§ **PROBLEM REQUIREMENTS**
Please copy out all lines of the entries that contain the word "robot".
(TASK DATA Opens)
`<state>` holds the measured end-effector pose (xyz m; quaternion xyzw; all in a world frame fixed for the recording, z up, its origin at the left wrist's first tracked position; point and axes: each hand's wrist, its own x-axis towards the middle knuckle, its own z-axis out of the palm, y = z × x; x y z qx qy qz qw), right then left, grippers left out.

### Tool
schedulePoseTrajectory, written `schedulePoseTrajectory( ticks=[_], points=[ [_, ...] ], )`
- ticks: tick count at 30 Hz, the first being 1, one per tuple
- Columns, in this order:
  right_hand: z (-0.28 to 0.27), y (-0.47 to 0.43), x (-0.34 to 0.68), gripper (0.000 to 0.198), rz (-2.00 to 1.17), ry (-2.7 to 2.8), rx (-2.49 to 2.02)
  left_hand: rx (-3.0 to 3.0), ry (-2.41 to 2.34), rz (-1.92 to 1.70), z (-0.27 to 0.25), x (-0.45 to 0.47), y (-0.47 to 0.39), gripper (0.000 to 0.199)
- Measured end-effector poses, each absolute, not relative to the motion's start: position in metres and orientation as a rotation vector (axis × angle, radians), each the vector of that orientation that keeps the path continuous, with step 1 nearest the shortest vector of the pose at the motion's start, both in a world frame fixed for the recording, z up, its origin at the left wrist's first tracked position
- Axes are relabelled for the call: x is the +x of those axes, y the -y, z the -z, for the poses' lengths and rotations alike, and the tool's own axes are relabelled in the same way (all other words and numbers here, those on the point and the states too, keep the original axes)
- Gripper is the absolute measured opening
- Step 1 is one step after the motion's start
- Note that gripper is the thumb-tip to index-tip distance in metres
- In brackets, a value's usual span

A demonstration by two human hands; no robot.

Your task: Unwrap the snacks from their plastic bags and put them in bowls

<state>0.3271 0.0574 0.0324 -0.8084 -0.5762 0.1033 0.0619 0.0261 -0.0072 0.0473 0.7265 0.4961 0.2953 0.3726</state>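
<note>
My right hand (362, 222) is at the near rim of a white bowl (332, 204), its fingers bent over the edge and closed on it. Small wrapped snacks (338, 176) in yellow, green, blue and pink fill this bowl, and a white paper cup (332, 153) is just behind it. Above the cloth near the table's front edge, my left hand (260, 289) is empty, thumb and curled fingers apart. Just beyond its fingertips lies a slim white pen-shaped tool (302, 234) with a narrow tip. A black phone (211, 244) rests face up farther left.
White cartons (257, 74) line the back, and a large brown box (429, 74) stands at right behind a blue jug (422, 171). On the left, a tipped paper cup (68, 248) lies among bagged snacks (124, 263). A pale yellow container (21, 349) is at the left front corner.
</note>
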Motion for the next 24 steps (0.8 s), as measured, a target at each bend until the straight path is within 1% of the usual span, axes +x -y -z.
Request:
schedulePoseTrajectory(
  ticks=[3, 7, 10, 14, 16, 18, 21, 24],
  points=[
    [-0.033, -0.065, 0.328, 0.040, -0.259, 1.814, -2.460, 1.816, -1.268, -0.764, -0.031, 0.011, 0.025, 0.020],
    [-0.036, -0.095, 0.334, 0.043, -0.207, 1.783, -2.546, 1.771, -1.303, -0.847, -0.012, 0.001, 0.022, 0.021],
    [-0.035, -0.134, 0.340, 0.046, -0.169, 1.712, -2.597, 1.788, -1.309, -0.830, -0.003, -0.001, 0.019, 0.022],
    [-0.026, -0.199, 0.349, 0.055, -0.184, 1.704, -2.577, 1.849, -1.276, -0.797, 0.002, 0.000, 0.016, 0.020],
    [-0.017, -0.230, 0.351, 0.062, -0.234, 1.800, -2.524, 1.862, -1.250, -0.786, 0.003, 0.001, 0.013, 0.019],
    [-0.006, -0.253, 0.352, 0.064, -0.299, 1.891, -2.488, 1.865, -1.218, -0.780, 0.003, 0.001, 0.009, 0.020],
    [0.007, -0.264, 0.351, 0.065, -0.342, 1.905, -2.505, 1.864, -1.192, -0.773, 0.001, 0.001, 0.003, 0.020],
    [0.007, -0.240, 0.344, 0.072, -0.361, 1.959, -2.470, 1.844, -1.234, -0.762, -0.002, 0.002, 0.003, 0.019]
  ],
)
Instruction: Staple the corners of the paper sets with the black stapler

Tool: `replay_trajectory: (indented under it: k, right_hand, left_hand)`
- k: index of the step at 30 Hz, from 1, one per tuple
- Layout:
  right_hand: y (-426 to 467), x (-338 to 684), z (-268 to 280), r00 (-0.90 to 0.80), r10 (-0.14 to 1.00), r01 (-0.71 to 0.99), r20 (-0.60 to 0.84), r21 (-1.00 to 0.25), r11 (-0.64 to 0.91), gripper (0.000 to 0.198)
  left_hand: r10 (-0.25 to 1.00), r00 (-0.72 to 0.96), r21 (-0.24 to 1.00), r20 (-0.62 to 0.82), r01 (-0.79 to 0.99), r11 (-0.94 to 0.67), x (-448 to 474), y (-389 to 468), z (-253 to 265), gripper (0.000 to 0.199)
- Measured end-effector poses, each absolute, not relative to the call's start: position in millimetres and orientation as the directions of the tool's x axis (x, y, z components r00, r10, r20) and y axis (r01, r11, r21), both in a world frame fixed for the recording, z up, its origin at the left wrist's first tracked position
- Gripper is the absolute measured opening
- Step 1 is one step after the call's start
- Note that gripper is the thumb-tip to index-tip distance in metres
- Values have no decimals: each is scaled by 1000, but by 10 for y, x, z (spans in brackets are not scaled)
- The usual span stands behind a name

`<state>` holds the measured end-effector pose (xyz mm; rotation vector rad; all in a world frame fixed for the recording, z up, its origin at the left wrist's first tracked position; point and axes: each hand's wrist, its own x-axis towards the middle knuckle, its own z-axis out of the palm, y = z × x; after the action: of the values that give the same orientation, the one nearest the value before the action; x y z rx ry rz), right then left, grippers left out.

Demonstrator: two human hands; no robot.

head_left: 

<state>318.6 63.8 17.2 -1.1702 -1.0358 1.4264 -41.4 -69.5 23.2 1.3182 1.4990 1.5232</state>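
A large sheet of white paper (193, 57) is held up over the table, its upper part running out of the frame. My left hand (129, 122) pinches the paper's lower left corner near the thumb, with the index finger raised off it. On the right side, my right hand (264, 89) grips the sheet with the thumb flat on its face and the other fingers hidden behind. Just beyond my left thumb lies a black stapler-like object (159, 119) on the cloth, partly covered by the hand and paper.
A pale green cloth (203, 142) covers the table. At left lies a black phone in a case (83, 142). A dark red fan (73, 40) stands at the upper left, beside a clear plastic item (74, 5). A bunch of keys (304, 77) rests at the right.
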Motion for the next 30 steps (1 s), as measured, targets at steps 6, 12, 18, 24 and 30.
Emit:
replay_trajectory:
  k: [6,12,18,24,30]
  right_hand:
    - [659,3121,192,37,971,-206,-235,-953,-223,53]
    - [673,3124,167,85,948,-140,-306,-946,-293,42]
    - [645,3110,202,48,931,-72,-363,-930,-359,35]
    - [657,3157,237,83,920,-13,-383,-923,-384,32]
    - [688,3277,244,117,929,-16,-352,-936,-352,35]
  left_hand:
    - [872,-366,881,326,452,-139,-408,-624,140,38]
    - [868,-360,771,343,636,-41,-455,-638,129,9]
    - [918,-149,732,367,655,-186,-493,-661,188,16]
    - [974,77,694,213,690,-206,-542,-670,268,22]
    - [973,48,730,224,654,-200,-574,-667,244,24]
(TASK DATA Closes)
§ **OUTPUT FOR THIS TASK**
A demonstration by two human hands; no robot.
Demonstrator: two human hands; no robot.

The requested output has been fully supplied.